Die Fichte schaut nicht besonders beeindruckend aus: keine fünf Meter hoch, ein Stammdurchmesser von rund 15 Zentimetern, aus dem nur im oberen Drittel und kurz über dem Boden Äste mit grünen Nadeln sprießen. Einige Meter von Old Tjikkos Stamm entfernt stoppt eine Kordel die Besucher. Niemand soll auf den Wurzeln herumtrampeln, denn sie sind das Wunder dieser Fichte. Das Wurzelwerk überdauert – so die Annahme – seit fast 10.000 Jahren im Boden am Fulugebirge, etwa 400 Kilometer nordwestlich von Stockholm. Old Tjikko wäre damit der älteste Baum der Welt.
2008 stellten Leif Kullman, inzwischen emeritierter Professor für Ökologie und Umweltwissenschaften, und seine damalige Studentin Lisa Öberg die Vermutung auf, den ältesten lebenden Baum der Welt gefunden zu haben – ein Titel, den damals die rund 5.000 Jahre alten Langlebigen Kiefern in den kalifornischen White Mountains trugen. Deren Alter hatten Wissenschaftler ermittelt, indem sie Stücke herausschnitten und die Jahresringe zählten. Kullman und Öberg wählten eine andere Methode. Sie buddelten unter vielen Bäumen Holzfragmente aus, deren Alter sie mittels Radiokarbonmethode bestimmten. So stießen sie auf hölzerne Zeugen früherer Zeiten. 375 Jahre altes Holz, abgestorben, als die Schweden im Dreißigjährigen Krieg Regensburg eroberten. Dann eine 5.600 Jahre alte Probe. Aus der Phase also, als in Schweden die ersten Menschen sesshaft wurden. Den ältesten Fund machten sie unter der Fichte, die Kullman später nach seinem verstorbenen Husky Tjikko benannte und zum ältesten Baum der Welt erklärte: 9.550 Jahre.

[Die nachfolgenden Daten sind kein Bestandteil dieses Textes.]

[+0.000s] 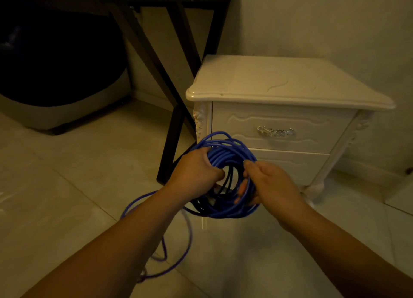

Ein amerikanischer Klonwald ist mit 80.000 Jahren das älteste Lebewesen der Welt
Dabei wächst der aktuelle Stamm frühestens seit den 1930er-Jahren. Doch er könnte die Wiedergeburt der Wiedergeburt vieler anderer Wiedergeburten desselben Baumes sein. Die toten Reste aus dem Boden, so vermuten Kullman und Öberg, sind genetisch identisch mit dem lebendigen Stamm, weil sich die Fichte immer wieder selbst geklont hat.
Viele Pflanzen können sich vegetativ, also ohne Geschlechtspartner, vermehren. Ein Ableger einer Zimmerpflanze ist ihr Klon. Ein Wald aus Amerikanischen Zitterpappeln hat in Utah die vergangenen 80.000 Jahre mit vegetativer Vermehrung überdauert. Pando, so heißt der Wald, ist nicht nur das äteste Lebewesen der Welt, sondern auch das schwerste. Über 43 Hektar erstreckt sich die Klonkolonie.
Doch es gibt Zweifel an der Theorie vom ewigen Klonbaum, denn Kullman und Öberg haben offenbar nicht untersucht, ob das Holz aus dem Boden und der lebende Stamm tatsächlich genetisch identisch sind. Genauso gut könnte der aktuelle Baum das Kind zweier anderer Fichten sein. Denn die generative Fortpflanzung, also die Besamung eines Baumes durch einen anderen – und somit die Vermischung der Gene beider –, hat Vorteile: Sie ermöglicht Anpassungen an die Umwelt. Die dazu nötigen Samen trägt auch Old Tjikko in Zapfen an den Ästen – und Funde im Boden deuten darauf hin, dass die Fichten in der Region schon während früherer warmer Phasen Zapfen produzierten. Hatte nur einer von Old Tjikkos Vorfahren Sex, würde ihn das den Titel als ältester lebender Baum kosten.